At the Cannes Film Festival, Jean-Luc Godard was both at home and always apart.
In 1997, he came to present
Histoire(s) du cinema
in the Un Certain Regard section.
The sulphurous Franco-Swiss filmmaker then complied with the exercise of the press conference.
Flanked by his producer Nicolas Seydoux, from Gaumont, he had delivered to an audience provided with journalists some of his thoughts.
Reunion with an exotic spirit in a few selected pieces.
stories
“
As a child, people used to tell me: 'Don't tell stories'.
Ever since I started making films, people have told me: "You don't know how to tell stories"...
Histoire(s) du cinema
is a way of taking stock of my story in the history of cinema that I have accompanied since forty years.
Cinema is the only one able to talk about History, “great History”, as they say, with its own history.
There is no history of painting by painting, no history of music in music.
What I wanted to do, naively, was for the cinema to speak, in the words of Paul Valéry, “in a low voice, saying great things, strong and sweet things”.
Through cinema, which I explore in a somewhat archaeological way, we can try to find the thread of history.
Read alsoDeath of Jean-Luc Godard, master of the New Wave and legend of the seventh art, at 91
Movie theater
“Cinema wanted to be everything.
There is a worldwide desire for cinema.
German producer Erich Pommer said: “I will make the whole world cry in his chair”.
Gallimard never said that.
He couldn't be everything, but he was something.
Certain peoples, at certain times, recognized themselves in the image of the world sent back by the filmmakers.
Italian neorealism represented the change of a vision of the world.
Italy has sinned, but because the Rossellini of
Rome, an open city,
was able to admit this misery, there was a kind of redemption, it lived again.
A film is a moment or a piece of cinema, just as a man is a moment or a piece of humanity.
Movies
“A film is a moment or a piece of cinema, just as a man is a moment or a piece of humanity.
Almost every country makes movies, can have great filmmakers.
But not everyone has a cinema.
There is a German, Russian, American, even French cinema, because there were so many French filmmakers who loved cinema that it ended up forming an idea of cinema.
But in England, for example, there are films, no cinema.
The English recognize themselves in Shakespeare and Dickens, not in the productions of Rank.
To read also BB's sauerkraut, his contempt for Tarantino, facetime on the Croisette... Stories from Godard
Business success
“
The Fifth Element
by Luc Besson
(produced by Nicolas Seydoux, like Godard's film, editor's note)
manages to make money, which hasn't happened to me often.
I can't believe I can live with films that don't bring in anything.
Except to my producer.
There are films that work, but from a strictly accounting point of view, cinema as a whole is not made to work.
With the exception of
Birth of a Nation
, which was both an artistic success and a financial success, there is no relationship between quality and revenue.
The Americans have always admitted this, but on this point they are letting themselves be influenced by the Europeans.

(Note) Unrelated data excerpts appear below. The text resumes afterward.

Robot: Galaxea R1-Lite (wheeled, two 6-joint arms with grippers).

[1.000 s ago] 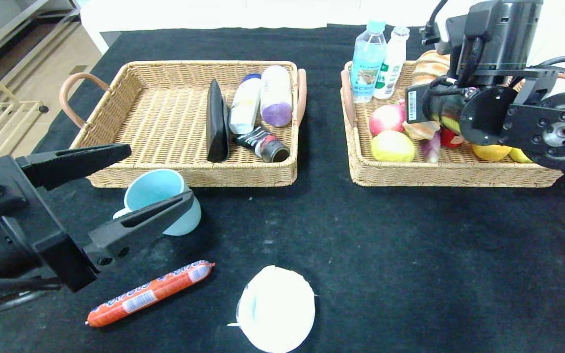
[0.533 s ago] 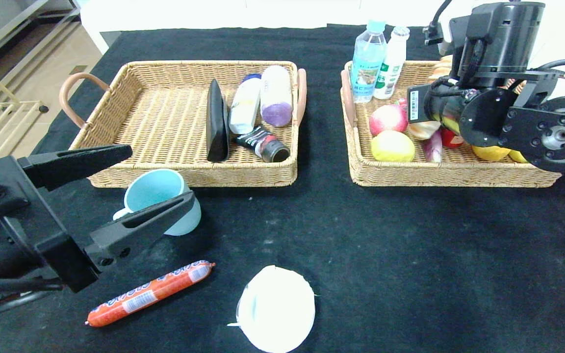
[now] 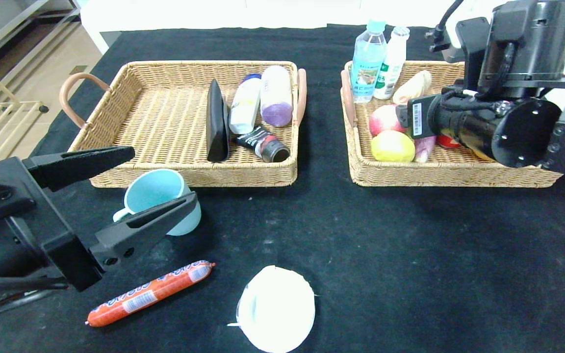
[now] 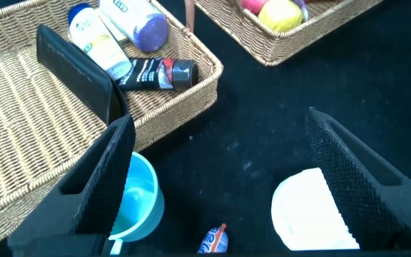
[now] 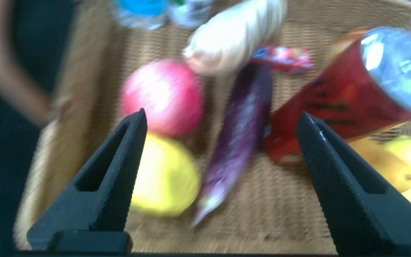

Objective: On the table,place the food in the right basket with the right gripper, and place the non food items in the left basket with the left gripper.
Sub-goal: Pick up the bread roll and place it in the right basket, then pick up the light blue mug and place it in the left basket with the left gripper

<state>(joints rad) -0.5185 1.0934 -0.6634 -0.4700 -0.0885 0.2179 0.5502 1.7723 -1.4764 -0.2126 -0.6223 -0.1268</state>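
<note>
Since a second ago the right tool [image 5: 220, 178] has spread wide, dropped the roll [image 3: 412, 87] in the right basket [image 3: 454, 174] and pulled back, empty. Left tool [image 3: 130, 191] wide open, empty, straddling the mug [image 3: 157, 196] in front of the left basket [image 3: 189, 174].

Advice: lift right tool clear before fetching the sausage [image 3: 150, 293].

On the surface [image 3: 385, 269]: one mug, one sausage, one lid [image 3: 276, 309]. Two baskets.
</note>
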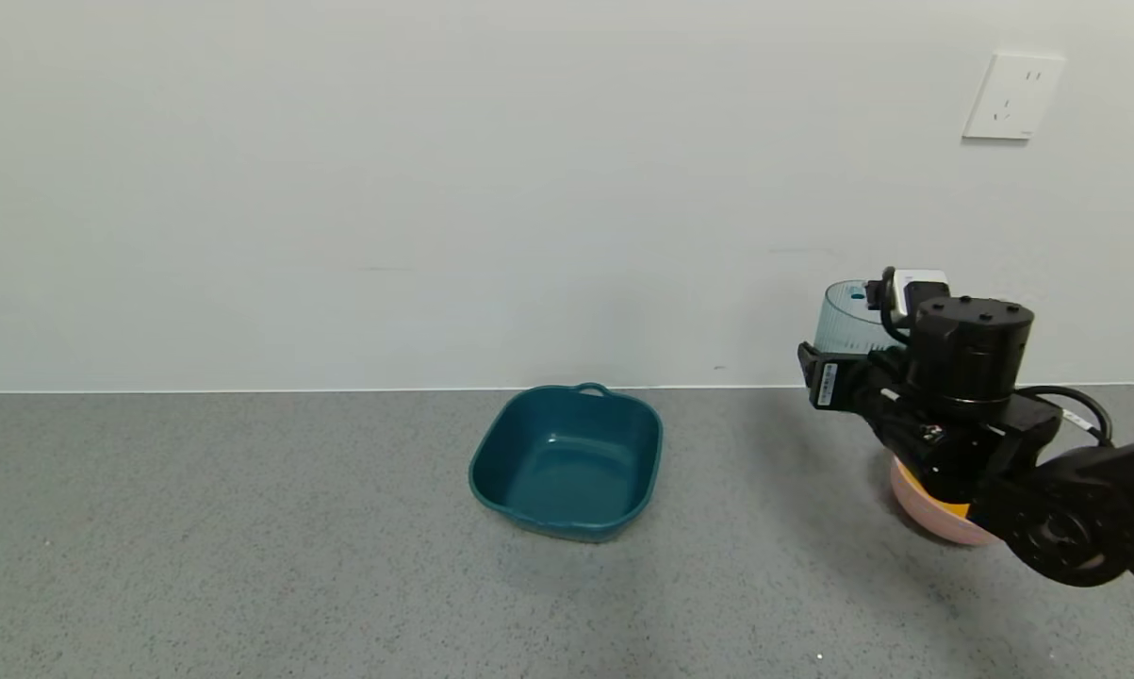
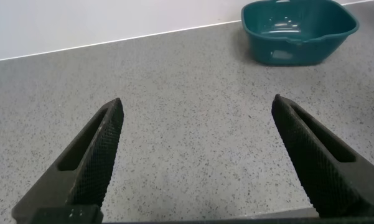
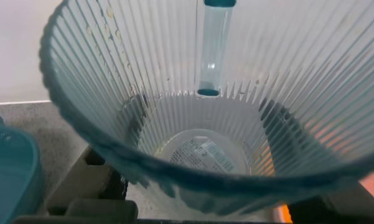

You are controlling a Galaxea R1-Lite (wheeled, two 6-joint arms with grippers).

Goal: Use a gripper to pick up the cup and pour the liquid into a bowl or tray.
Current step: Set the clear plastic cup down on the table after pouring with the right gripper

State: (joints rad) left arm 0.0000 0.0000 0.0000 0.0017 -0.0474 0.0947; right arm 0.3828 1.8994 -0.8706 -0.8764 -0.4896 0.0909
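Tray [image 1: 567,462] mid-counter; bowl [image 1: 925,509] well right of it; cup [image 1: 845,321] above bowl.

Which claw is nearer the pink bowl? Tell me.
Right. The right claw holds the cup just above the pink bowl; the left claw hovers over bare counter, bowl unseen.

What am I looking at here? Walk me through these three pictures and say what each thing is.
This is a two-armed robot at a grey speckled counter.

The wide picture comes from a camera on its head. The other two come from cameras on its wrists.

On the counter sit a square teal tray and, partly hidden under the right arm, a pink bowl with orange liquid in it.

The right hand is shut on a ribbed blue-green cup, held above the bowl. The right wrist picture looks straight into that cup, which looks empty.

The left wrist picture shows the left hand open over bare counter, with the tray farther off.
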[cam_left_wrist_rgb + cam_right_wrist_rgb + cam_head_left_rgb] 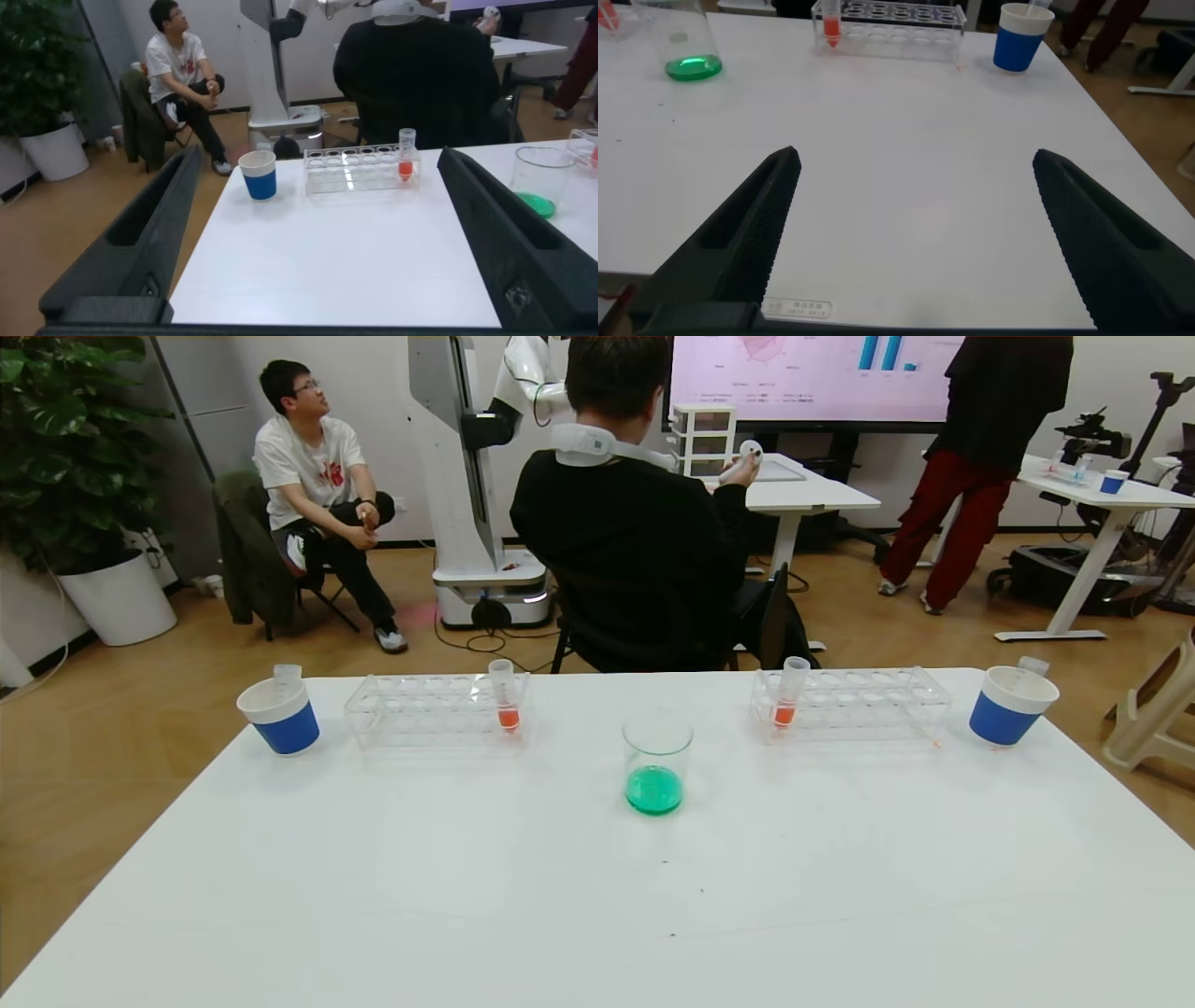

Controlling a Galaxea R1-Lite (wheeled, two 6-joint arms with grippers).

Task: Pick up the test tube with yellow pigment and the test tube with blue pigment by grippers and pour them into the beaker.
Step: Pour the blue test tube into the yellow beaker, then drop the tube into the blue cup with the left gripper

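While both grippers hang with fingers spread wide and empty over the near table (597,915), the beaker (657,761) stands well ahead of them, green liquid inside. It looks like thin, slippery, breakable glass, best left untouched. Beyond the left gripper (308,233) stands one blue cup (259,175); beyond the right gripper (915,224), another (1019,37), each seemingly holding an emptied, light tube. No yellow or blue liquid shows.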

And Europeans, when a film makes a lot of money, they also want people to say it's good.
Good film
“A good film is a film in which there are discoveries.
It's the same process as with scientists: we have similar instruments, microscopes, telescopes, to observe reality, and by comparing the data we see an unexpected fact.
What cinema has brought is editing: establishing a connection between two real things.
It is a peaceful art: it is made to bring people together.”
See also
Breathless, Contempt, Pierrot le Fou…
Jean-Luc Godard in six works from his filmography
Technical
“I was interested in the technique only to arrive at the content.
The special effects, the special effects, it's good in
Beauty and the Beast
, because they have a meaning.
I had fun with the second
Terminator
, but overall I would like these kinds of movies to be more childish and less childish.
Cinema has this originality compared to literature or the painting that is done with machines.
But we did not pay attention to this relationship with the machine, and it became inhuman.
walking sticks
“I remember a time when I was transporting the reels of a short film by Jacques Rozier,
Blue Jeans
.
I ran into Jack Nicholson who was also carrying film reels.
Well, we don't see that anymore.
Nor the big arguments like there were around
L'Avventura.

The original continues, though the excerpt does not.